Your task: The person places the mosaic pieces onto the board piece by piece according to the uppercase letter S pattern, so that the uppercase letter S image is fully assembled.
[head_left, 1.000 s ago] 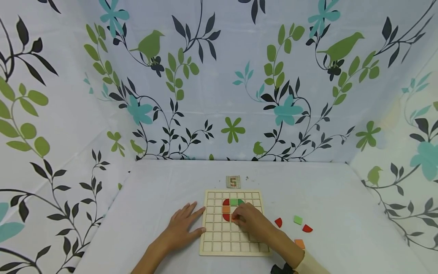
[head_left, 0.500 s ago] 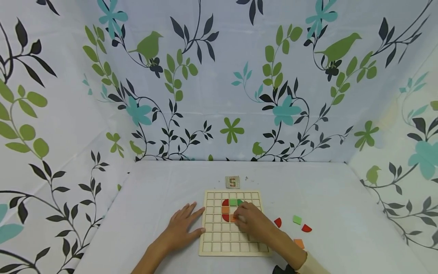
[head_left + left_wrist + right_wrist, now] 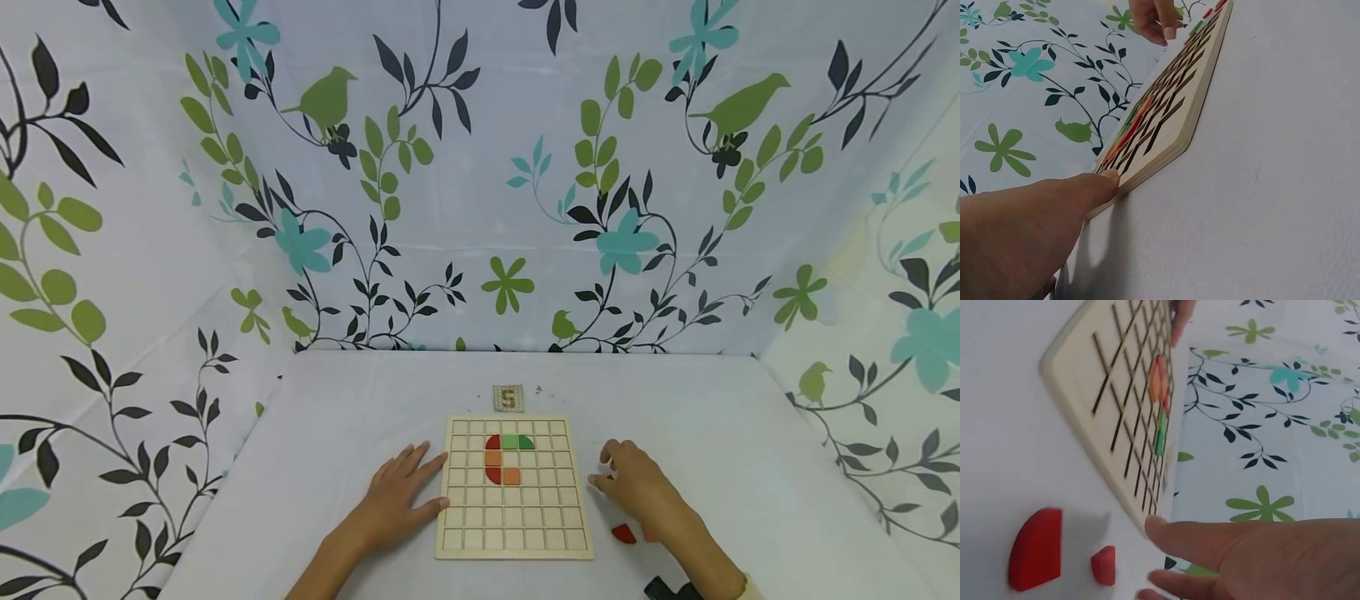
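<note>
A wooden grid board lies on the white table. Red quarter-round pieces, orange tiles, a light green tile and a dark green quarter-round piece sit in its cells. My left hand rests spread at the board's left edge, its thumb touching the rim. Right of the board, my right hand hovers over loose pieces with thumb and fingers apart, nothing seen between them. A loose red piece lies below it; an orange piece is partly hidden by the wrist.
Behind the board lies a small card with a 5-like figure on a grid. Loose red pieces show beside the board in the right wrist view. A patterned cloth stands around the table's back and sides. A black object is by the right forearm.
My right hand has left an orange tile in the board and moved right over the loose pieces. One red piece now shows nearer the front. The left hand stays put.
</note>
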`<state>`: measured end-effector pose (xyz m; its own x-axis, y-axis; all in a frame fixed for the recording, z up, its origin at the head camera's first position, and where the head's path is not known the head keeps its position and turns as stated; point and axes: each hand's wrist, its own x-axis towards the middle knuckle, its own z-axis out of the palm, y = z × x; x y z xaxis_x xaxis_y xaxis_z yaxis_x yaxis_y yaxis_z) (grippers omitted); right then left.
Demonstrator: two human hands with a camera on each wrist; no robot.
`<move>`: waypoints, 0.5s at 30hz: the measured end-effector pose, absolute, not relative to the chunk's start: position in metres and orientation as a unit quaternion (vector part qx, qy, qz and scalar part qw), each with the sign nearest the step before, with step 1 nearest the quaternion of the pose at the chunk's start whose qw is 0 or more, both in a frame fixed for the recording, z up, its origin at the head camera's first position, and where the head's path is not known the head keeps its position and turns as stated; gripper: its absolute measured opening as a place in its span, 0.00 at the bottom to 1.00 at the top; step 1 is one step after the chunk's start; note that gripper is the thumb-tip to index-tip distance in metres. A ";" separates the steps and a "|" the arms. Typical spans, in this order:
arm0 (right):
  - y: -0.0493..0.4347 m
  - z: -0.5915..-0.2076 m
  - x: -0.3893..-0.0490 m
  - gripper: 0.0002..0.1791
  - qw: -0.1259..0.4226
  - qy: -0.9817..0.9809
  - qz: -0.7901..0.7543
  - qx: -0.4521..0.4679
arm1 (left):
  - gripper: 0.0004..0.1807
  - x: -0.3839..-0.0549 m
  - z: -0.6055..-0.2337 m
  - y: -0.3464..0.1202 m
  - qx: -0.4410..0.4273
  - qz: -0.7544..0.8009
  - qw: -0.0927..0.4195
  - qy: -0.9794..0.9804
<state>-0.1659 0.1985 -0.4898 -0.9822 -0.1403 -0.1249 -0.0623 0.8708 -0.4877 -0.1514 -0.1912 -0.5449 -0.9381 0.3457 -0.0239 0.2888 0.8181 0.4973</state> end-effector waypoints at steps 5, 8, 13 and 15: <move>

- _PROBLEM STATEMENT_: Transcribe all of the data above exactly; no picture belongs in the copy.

- _TASK RESPONSE_:
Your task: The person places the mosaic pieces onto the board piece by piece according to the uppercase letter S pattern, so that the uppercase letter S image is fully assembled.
[head_left, 1.000 s ago] 
[head_left, 0.500 s ago] 
[head_left + left_wrist + right_wrist, now] 
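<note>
A wooden grid board lies on the white table. Red quarter-round pieces, orange tiles, a light green tile and a dark green quarter-round piece sit in its cells. My left hand rests spread at the board's left edge, its thumb touching the rim. Right of the board, my right hand hovers over loose pieces with thumb and fingers apart, nothing seen between them. A loose red piece lies below it; an orange piece is partly hidden by the wrist.
Behind the board lies a small card with a 5-like figure on a grid. Loose red pieces show beside the board in the right wrist view. A patterned cloth stands around the table's back and sides. A black object is by the right forearm.
My right hand has left an orange tile in the board and moved right over the loose pieces. One red piece now shows nearer the front. The left hand stays put.
</note>
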`<state>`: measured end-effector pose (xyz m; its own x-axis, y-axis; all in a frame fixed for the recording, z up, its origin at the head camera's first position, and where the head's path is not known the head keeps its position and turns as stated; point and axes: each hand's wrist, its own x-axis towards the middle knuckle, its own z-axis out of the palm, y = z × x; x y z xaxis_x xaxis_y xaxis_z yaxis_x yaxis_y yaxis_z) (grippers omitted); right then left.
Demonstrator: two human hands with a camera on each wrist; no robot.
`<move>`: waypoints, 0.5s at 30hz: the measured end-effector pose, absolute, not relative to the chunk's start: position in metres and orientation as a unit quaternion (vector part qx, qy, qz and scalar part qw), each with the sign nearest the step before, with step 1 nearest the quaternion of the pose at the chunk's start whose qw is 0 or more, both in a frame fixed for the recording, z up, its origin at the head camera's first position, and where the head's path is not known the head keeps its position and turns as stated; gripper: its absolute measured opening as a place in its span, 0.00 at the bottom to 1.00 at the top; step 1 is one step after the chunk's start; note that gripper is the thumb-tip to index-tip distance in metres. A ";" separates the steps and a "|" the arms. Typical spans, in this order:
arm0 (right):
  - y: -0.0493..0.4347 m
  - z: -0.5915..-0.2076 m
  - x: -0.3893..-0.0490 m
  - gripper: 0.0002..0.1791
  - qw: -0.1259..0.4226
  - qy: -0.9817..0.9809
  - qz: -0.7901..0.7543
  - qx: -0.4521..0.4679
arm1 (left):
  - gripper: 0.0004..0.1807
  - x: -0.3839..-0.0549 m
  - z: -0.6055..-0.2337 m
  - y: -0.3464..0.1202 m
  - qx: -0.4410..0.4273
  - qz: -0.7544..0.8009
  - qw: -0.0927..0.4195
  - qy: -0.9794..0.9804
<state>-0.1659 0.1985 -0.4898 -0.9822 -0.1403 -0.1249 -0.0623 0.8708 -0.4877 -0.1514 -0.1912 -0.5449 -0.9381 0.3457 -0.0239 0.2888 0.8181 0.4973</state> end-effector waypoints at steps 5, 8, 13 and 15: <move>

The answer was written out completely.